State v. Clapp

425 P.3d 605
CourtSupreme Court of Kansas
DecidedSeptember 7, 2018
Docket112842
StatusPublished
Cited by57 cases

This text of 425 P.3d 605 (State v. Clapp) is published on Counsel Stack Legal Research, covering Supreme Court of Kansas primary law. Counsel Stack provides free access to over 12 million legal documents including statutes, case law, regulations, and constitutions.

Bluebook
State v. Clapp, 425 P.3d 605 (kan 2018).

Opinion

The opinion of the court was delivered by Johnson, J.:

*608 Phillip L. Clapp petitions this court for review of the Court of Appeals' decision affirming the district court's revocation of his probation and order to serve his underlying prison sentence. Clapp argues his sentence is illegal because it fails to comply with K.S.A. 2014 Supp. 22-3716's authorized dispositions following a probation violation. Clapp alternatively argues that even if his sentence is not illegal, the district court erred by revoking his probation for a second probation violation because it failed to make the requisite findings to bypass intermediate probation violation sanctions.

FACTUAL AND PROCEDURAL OVERVIEW

Pursuant to a plea agreement, Clapp pled guilty as charged to 13 drug, alcohol, and weapons charges and the State agreed not to oppose a downward dispositional departure. The district court followed the plea agreement, sentenced Clapp to a controlling sentence of 118 months' imprisonment, and granted a dispositional departure to 36 months' probation. At the time of the sentencing hearing, drug treatment had not been arranged; therefore the district court ordered a 60-day jail sanction, to be suspended when Clapp went to inpatient drug treatment. Clapp eventually completed inpatient drug treatment and was released to outpatient treatment.
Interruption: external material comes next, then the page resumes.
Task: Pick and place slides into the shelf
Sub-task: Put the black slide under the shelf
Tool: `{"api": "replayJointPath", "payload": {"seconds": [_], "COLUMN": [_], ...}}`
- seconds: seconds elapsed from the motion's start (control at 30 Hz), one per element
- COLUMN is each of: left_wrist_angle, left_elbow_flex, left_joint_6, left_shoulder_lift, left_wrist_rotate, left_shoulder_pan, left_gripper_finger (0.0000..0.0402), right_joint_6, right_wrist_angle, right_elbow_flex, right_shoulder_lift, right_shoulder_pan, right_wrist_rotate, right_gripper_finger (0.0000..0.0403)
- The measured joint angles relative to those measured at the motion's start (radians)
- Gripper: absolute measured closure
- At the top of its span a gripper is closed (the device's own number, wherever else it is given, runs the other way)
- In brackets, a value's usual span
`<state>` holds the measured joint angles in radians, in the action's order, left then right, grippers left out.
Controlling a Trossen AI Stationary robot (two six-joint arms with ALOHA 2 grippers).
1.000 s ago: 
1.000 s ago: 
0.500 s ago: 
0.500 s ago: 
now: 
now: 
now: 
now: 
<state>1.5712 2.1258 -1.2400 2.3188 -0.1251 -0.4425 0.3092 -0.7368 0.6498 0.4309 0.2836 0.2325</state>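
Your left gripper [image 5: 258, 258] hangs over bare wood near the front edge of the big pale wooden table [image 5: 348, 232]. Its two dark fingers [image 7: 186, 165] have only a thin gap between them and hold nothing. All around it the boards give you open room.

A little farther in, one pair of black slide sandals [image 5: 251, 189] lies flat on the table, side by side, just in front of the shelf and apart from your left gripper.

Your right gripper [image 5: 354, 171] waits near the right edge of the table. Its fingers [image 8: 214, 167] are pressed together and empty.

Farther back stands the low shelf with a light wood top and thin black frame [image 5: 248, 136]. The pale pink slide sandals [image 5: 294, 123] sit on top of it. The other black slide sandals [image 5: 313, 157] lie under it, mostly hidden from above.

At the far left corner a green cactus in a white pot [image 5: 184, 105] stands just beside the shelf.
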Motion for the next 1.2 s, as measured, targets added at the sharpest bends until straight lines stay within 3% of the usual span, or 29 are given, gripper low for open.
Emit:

On January 27, 2014, the State moved to revoke Clapp's probation. At the probation violation hearing, Clapp stipulated to ingesting methamphetamine, testing positive for methamphetamine on 2 occasions, failing to report on 10 occasions, unsuccessful discharge from outpatient treatment, refusing to reenter outpatient treatment, unsuccessful discharge from the job club for failing to attend, failing to complete a job search and obtain employment, failing to complete community service, failing to attend sanctioned peer support groups, refusing to attend recommended mental health treatment, and leaving the county without permission. The district court found Clapp violated his probation, revoked Clapp's probation, and heard argument on disposition. The State argued Clapp had his chance at probation and should be ordered to serve the remainder of his prison sentence. Defense counsel asked the district court to follow the recommendation of Clapp's intensive supervision officer (ISO) by ordering Clapp to serve a 180-day sanction in the Department of Corrections and reinstating probation with a strong condition that he get a mental health evaluation and medication.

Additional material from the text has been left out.